Dressed in bright-colored clothes and ceremonial beads, she tries to escape, balling up a fist and kicking her bare feet from the ground when a man picks her up from behind and pulls her away from her home. The scene, which unfolded over the weekend in the Pokot tribe, was captured and described by Reuters photographer Siegfried Modola. His photos document a Pokot tradition in which parents give away their daughters, usually at the start of adolescence. The girls are sold for a dowry and married to men in the tribe.

The girl’s family claimed she didn’t know about the arrangement her father made with her future husband, Reuters reported. If they told her, they feared, she would run away. A group of men from the tribe came to collect her and led her to a two-day ceremony in the village.


A man held on to a girl after she tried to escape when she realized she is to be married in Kenya on Dec. 7, 2014. (Siegfried Modola/Reuters)

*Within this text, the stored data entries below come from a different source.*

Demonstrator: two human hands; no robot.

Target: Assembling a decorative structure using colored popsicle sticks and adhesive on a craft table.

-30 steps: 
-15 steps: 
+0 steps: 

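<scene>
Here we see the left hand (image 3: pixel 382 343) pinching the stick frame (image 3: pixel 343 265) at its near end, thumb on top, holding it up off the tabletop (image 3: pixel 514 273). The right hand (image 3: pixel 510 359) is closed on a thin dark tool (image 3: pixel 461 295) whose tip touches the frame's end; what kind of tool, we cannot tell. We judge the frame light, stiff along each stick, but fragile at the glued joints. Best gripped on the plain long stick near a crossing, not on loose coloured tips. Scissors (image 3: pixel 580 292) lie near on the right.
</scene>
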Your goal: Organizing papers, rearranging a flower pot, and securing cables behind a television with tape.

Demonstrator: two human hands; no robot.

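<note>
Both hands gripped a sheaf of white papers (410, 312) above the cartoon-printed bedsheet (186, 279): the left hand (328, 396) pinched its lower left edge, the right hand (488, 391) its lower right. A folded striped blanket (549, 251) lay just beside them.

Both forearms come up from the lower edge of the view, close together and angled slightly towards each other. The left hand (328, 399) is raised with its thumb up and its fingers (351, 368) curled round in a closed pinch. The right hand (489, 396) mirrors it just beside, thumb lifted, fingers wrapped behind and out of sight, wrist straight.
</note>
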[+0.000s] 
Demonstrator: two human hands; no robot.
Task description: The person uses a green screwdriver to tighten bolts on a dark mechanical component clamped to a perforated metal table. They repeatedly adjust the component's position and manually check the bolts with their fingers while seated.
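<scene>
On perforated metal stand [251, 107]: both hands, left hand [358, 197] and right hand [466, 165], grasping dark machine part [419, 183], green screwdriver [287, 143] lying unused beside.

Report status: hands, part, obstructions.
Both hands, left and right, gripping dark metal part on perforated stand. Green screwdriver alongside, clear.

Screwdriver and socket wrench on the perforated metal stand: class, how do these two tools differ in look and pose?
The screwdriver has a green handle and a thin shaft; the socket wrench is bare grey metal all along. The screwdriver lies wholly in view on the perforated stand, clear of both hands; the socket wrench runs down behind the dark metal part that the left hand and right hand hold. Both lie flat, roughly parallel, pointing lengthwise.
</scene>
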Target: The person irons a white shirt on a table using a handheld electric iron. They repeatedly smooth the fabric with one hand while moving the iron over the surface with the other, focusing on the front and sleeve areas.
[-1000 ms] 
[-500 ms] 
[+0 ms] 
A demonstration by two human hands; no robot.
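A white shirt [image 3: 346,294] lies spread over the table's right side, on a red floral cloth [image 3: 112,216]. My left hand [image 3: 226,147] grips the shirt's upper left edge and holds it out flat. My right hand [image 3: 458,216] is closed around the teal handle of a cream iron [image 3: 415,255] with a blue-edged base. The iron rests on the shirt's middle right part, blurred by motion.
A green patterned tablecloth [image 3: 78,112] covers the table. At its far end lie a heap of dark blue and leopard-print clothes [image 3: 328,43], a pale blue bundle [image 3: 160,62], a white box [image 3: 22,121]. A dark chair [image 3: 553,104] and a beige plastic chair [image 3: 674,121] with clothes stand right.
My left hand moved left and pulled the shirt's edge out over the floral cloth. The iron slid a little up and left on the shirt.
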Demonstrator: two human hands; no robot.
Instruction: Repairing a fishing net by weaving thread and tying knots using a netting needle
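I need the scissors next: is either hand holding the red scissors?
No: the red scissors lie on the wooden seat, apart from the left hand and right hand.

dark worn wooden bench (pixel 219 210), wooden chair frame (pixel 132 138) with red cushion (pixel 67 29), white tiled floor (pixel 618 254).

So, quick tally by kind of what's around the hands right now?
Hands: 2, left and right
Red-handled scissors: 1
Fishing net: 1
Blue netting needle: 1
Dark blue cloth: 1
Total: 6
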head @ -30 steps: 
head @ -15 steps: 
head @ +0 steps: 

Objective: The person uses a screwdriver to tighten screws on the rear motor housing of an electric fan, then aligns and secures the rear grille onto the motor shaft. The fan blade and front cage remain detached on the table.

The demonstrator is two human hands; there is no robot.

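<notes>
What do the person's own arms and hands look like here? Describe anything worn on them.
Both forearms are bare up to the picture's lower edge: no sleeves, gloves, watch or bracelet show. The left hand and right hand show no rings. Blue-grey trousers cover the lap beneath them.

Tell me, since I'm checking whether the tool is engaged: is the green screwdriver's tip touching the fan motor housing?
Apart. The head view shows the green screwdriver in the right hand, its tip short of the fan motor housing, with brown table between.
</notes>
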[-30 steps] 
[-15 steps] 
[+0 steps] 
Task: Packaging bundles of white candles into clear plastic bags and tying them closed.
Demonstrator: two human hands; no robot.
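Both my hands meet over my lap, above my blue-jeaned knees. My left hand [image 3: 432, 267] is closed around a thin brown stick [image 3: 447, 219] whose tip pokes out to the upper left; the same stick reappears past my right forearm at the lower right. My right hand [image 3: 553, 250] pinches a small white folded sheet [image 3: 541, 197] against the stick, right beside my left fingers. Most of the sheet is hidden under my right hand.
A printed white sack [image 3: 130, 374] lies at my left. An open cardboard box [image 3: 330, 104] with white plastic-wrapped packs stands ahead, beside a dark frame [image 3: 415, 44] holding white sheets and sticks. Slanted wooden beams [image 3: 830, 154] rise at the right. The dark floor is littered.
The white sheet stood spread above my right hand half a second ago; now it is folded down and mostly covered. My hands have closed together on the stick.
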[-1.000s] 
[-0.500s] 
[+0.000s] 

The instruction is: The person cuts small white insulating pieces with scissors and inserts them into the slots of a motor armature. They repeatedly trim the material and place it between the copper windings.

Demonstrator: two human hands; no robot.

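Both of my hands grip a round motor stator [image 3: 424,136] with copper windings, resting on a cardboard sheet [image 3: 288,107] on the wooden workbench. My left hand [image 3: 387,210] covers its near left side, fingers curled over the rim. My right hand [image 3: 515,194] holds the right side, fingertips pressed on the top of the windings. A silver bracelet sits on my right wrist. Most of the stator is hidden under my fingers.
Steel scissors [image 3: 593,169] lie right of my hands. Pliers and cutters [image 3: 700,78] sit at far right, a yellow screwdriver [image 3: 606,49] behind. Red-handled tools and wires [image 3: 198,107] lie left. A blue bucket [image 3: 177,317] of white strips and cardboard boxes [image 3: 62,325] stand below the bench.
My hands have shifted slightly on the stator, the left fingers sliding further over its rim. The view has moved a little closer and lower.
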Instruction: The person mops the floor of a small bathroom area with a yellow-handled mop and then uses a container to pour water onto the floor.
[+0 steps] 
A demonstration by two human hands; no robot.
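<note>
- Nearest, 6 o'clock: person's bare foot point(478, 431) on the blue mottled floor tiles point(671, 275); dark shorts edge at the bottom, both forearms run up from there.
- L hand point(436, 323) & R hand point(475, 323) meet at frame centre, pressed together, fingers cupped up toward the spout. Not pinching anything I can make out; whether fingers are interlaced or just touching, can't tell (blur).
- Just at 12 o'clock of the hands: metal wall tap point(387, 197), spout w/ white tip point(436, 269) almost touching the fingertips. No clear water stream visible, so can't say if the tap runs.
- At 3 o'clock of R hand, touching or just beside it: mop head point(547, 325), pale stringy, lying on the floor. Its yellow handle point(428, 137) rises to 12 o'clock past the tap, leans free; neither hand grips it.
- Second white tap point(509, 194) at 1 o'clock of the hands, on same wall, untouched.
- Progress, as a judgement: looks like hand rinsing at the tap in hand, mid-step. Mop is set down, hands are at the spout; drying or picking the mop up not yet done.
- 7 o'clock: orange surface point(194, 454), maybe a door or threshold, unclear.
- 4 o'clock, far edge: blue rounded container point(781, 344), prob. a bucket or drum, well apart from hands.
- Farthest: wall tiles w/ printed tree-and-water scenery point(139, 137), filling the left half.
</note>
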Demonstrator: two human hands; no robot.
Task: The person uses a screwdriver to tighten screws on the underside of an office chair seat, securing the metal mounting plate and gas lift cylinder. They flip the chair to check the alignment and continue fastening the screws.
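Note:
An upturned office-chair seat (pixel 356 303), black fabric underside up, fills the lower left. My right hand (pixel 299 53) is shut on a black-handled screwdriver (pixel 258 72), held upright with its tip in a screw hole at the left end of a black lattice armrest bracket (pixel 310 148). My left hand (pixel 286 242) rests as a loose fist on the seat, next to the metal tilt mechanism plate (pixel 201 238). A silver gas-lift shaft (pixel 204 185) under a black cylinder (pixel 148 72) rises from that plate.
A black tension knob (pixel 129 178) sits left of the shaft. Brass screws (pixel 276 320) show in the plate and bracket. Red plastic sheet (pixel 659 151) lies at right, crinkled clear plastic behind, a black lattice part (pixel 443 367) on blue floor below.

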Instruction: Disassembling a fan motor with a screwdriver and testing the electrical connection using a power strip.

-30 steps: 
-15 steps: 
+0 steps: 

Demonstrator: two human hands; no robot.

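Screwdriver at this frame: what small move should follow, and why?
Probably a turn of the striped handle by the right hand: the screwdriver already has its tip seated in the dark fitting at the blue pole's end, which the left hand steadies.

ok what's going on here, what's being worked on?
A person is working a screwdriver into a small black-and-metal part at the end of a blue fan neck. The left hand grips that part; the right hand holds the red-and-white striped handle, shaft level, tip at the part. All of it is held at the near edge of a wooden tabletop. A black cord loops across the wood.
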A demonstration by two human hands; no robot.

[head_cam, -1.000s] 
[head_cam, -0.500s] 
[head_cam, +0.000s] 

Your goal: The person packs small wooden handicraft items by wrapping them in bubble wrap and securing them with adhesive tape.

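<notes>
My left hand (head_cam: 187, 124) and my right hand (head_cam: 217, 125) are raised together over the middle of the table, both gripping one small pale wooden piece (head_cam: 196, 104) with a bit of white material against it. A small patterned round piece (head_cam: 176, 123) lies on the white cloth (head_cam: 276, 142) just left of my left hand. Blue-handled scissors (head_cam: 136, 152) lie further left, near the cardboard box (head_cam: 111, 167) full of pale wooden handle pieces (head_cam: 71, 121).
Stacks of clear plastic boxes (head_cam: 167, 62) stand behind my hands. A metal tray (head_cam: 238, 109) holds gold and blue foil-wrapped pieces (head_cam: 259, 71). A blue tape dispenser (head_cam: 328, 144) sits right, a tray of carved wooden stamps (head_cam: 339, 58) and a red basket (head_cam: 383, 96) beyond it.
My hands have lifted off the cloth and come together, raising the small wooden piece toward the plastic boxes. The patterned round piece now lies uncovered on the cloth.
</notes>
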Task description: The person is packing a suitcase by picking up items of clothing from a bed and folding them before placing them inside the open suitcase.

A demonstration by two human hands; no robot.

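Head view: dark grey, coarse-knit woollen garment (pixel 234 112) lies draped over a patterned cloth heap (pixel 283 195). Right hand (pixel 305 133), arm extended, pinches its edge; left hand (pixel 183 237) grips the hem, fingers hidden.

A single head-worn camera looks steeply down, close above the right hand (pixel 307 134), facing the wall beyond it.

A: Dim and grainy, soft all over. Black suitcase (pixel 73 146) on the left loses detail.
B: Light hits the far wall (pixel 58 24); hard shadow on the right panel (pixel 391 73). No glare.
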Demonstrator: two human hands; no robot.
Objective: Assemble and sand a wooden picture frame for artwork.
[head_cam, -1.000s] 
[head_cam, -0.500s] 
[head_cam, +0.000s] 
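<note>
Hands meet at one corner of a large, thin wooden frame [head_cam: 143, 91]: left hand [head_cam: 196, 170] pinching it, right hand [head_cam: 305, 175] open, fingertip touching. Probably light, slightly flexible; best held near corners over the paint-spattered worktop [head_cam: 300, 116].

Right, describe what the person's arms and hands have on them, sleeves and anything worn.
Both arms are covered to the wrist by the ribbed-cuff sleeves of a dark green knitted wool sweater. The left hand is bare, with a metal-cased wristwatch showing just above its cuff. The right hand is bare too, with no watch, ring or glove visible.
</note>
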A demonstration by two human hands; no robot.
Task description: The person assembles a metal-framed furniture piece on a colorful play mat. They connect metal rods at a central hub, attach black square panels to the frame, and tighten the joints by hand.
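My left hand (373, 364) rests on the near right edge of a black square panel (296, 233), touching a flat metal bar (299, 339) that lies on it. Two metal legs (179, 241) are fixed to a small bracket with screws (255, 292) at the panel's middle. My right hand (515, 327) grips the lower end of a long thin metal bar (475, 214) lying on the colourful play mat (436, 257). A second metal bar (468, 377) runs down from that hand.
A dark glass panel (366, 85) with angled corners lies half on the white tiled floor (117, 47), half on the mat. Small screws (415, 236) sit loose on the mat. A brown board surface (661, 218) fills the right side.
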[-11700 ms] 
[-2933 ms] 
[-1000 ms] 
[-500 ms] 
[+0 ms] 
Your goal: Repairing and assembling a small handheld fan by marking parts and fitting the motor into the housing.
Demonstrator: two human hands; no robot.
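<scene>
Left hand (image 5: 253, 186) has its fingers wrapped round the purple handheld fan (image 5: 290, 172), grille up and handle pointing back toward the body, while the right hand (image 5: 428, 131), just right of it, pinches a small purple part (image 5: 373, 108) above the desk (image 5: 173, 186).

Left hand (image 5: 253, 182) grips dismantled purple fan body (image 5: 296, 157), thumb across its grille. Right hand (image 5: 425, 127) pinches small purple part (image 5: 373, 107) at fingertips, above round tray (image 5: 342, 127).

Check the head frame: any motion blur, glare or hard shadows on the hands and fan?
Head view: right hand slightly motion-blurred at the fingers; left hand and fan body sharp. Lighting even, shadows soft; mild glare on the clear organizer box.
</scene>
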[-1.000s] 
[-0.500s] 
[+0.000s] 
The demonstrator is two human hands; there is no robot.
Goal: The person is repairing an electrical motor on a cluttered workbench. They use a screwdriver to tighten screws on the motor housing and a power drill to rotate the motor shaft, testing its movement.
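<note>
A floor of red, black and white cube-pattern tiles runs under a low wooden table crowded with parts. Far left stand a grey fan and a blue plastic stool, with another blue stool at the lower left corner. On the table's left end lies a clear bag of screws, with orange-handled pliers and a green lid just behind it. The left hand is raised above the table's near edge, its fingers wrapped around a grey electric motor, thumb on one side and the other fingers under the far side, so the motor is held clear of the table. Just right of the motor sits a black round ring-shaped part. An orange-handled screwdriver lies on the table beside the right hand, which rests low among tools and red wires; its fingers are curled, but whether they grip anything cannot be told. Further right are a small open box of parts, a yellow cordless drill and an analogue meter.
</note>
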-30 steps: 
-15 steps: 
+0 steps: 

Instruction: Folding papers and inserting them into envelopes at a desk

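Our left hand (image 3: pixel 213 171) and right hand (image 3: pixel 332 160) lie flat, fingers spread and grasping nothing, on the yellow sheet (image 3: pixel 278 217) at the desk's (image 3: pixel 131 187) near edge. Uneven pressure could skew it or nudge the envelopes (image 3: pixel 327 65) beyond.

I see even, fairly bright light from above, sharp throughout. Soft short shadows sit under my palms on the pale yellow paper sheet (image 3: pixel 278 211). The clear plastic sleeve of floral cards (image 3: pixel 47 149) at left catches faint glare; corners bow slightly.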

Within the Pokot tribe, female circumcision is seen as a girl’s transition to womanhood. Although it’s now illegal in Kenya, the tribe still allows it and, in fact, forces all girls to do it before marriage. The practice is also known as female genital mutilation (FGM) and, in many countries, is considered a human rights violation. It can lead to severe bleeding, infections, infertility and death. Some 125 million girls and women in 29 countries in Africa and the Middle East have experienced it, according to the United Nations.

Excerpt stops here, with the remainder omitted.